Overview Of Anti-Inflammatory Drugs

Inflammation is a response of tissue damage that brings several biochemical mediators such as histamine, bradykinin, platelet-activating factor, and a group of lipid material known as leukotrienes (LTs) and prostaglandins (PGs) from the circulation to the sites where they are needed, to eliminate the offending agents. These mediators are responsible for the symptoms that accompany the inflammation process. While histamine, bradykinin, and leukotrienes cause the swelling and redness of the inflamed area (due to vasodilation and increased capillary), prostaglandins, on the other hand, increase tissue sensitivity to pain and cause elevation of body temperature. Although inflammation suggests a harmful reaction, it is in actual a protective response that is essential for survival.

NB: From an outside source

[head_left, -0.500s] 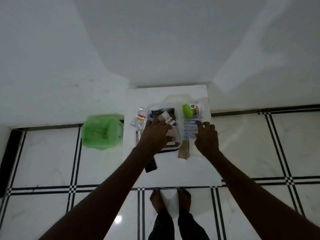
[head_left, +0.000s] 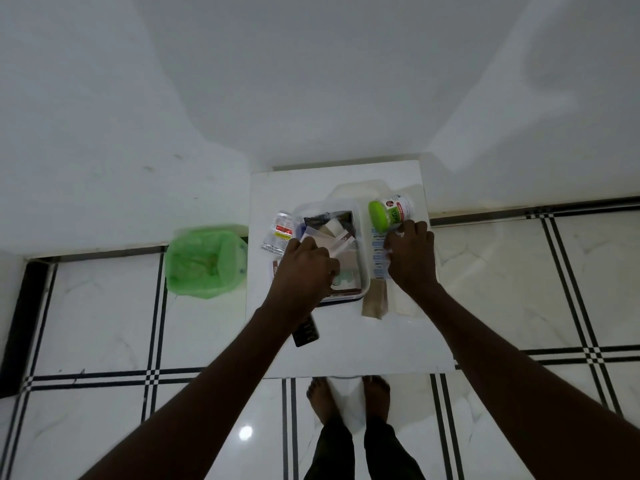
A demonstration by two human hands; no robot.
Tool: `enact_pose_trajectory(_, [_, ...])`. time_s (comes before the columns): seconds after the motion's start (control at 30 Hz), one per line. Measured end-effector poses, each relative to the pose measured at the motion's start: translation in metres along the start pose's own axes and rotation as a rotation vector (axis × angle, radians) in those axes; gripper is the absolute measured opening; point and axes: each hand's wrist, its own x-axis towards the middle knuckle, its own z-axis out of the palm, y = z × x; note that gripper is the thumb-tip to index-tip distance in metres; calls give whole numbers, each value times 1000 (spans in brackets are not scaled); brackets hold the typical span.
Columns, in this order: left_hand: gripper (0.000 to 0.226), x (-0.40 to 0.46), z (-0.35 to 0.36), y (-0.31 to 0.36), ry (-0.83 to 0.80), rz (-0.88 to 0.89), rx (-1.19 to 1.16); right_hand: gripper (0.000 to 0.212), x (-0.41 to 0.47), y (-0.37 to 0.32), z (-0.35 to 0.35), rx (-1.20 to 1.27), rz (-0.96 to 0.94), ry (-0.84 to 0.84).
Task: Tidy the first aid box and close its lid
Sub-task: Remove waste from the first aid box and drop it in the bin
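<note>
The clear plastic first aid box (head_left: 362,261) stands open on a small white table (head_left: 346,351), with its see-through lid (head_left: 351,190) lying behind it. Inside are a roll and several beige and dark packets. My left hand (head_left: 304,268) reaches into the box from the near left, fingers closed on a beige packet (head_left: 327,244). Just right of the box, my right hand (head_left: 412,258) curls its fingers over a strip of blue-and-white antiseptic sachets (head_left: 379,252). A white jar with a green lid (head_left: 391,211) lies on its side beyond that hand.
A foil packet (head_left: 278,235) lies left of the box, and a dark blister strip (head_left: 306,333) lies under my left forearm. A brown sachet (head_left: 374,302) sits near the box's front right corner. A bin with a green liner (head_left: 204,263) stands on the floor to the left.
My right hand has slid up the sachet strip towards the jar and curled its fingers. My left hand has sunk a little lower into the box.
</note>
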Motion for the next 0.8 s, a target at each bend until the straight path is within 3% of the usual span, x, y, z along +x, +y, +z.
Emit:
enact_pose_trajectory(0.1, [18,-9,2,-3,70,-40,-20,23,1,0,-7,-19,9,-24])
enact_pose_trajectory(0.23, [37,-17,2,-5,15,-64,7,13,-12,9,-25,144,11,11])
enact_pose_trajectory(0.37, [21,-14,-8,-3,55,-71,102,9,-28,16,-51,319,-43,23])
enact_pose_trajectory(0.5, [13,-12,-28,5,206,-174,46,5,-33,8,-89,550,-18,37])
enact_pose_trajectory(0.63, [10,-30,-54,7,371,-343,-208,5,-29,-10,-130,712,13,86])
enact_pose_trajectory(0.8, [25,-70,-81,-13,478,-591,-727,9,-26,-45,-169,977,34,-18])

The importance of eicosanoids in inflammation has driven attempts to develop drugs that inhibit their productionor actions and thus suppress inflammation. These anti-inflammatory drugs include the following:

Non-steroidal anti-inflammatory drugs (NSAIDs) are the most widely prescribed drugs in the treatment of pain and inflammation in many conditions, including osteoarthritis and rheumatoid arthritis. The mechanism of action of NSAIDs involves blockage of prostaglandin synthesis by inhibiting both isoforms of cyclooxygenase enzyme (COX-1 and COX-2) through competitive antagonism for arachidonic acid binding to the cyclooxygenase enzymes (COX). The drug possesses both high lipophilic and acidic properties to mimic the natural substrate chemistry for it to be an effective competitive inhibitor for arachidonic acid. Conventional NSAIDs are nonselective that bind and inhibit both isoforms but COX-1 is inhibited more avidly than COX-2. Inhibition of COX-1 is responsible for side effects and of COX-2 for therapeutic effects. This has resulted in the introduction of the COX-2 selective drugs. These are the newer drugs that have recently been made available in the market and are 200- to 300-fold more potent in blocking COX-2 than COX-1. Their examples include nimesulide, nabumatone, meloxicam, etodolac, celecoxib, and rofecoxib. Last two have especially become popular amongst clinicians. These are generally considered to be safer and more tolerable and equally efficacious.

Lipoxygenase inhibitors : 5-lipoxygenase is not affected by NSAIDs. 5-lipoxygenase inhibitors prevent leukotriene synthesis. Leukotriene receptor antagonists block the CysLT1 receptors on airway smooth muscle and other cells. These drugs have some anti-inflammatory effects and a modest short-acting bronchodilator effect. Pharmacologic agents that inhibit leukotriene production (e.g., zileuton) are useful in the treatment of asthma.

Corticosteroids are broad-spectrum anti-inflammatory agents that reduce the transcription of genes encoding COX-2, phospholipase A2, proinflammatory cytokines (e.g., IL-1 and TNF), and iNOS.

Leukotriene receptor antagonists block leukotriene receptors and prevent the actions of the leukotrienes. These drugs (e.g., Montelukast) are useful in the treatment of asthma.